2. Consider your savings: Most financial experts say you should have enough in an emergency account to cover at least 3 to 6 months worth of expenses.  Again, take that number and double it.  “The reality is you’re not going to spend less that you would if you were working.  You may cut back on commuting costs, but you’ll spend more on discretionary things,” says Greg McBride, chief financial analyst at Bankrate.com.  “You have to be realistic and realize you’ll have more time on your hands and want to do things like meet people, network, and travel,” he adds.

3. Life without benefits (Healthcare):The days of an employer contributing to your healthcare and retirement will be gone.  When employers offer health coverage to their employees, they usually pay part of the monthly premium for their employees.  Your healthcare costs will skyrocket once you leave your job.  Be sure to research all of your options and factor those costs into your budget.
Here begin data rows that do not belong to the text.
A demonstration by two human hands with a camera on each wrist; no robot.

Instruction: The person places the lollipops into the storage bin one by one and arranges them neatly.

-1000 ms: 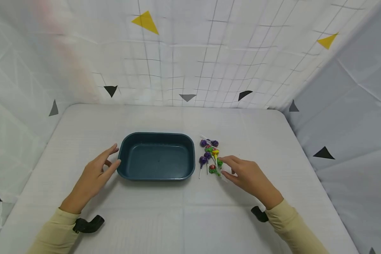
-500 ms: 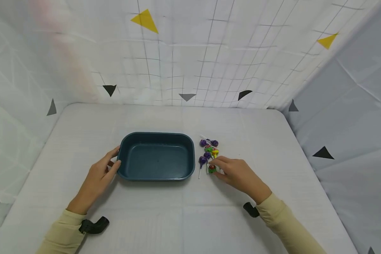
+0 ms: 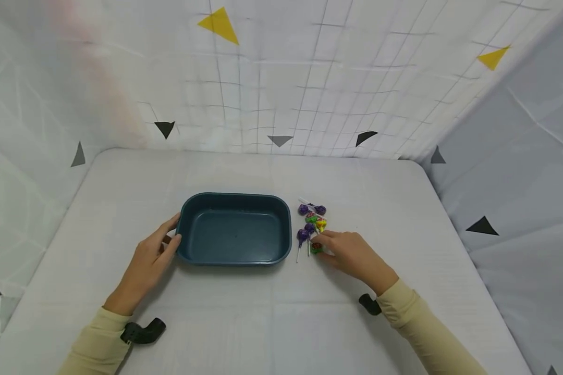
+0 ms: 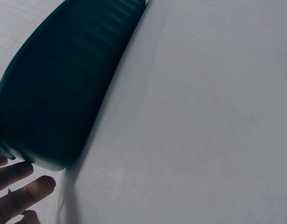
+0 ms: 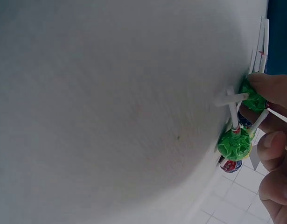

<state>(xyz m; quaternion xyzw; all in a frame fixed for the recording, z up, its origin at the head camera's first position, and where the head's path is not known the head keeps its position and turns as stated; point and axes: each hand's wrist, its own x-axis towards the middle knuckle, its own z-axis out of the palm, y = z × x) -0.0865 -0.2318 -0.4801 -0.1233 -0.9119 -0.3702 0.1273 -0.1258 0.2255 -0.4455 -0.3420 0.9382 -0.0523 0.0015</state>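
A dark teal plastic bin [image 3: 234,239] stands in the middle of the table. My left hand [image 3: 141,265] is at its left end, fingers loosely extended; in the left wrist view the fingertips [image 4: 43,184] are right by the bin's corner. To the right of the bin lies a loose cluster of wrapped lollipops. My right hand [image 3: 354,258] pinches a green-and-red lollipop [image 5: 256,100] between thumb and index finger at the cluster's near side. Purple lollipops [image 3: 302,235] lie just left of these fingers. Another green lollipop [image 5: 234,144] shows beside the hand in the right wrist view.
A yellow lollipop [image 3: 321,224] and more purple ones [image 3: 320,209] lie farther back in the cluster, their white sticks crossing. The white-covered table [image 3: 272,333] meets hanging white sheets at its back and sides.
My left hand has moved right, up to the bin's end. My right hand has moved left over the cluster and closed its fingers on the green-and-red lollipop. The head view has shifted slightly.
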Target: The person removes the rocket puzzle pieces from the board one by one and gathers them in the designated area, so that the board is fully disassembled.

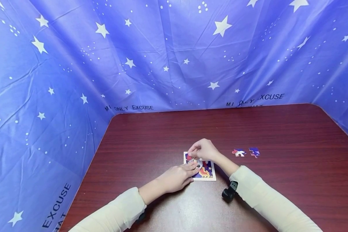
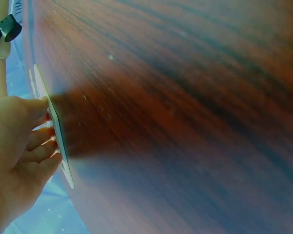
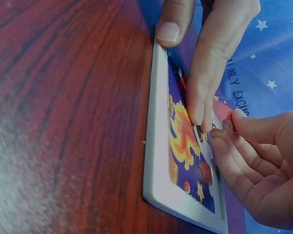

4. Life without benefits (Retirement): No employer means no 401(k) or company match.  In addition, you need earnings to make Individual Retirement Account (IRA) contributions in a given calendar year.  “If you know you’re going to quit, spend the first 6 months stuffing as much money as possible in your retirement accounts as you can,” say Bankrate’s Greg McBride.“Someone who is going to quit in July for example, can spend the first 6 months of the year maxing out their retirement accounts,” he adds.

McBride and others point out that if you’re quitting your job to start your own business, there are other considerations, but many of the same rules apply.   In addition, to covering you’re living expenses, however, you’ll also have the expenses of getting a new business off the ground.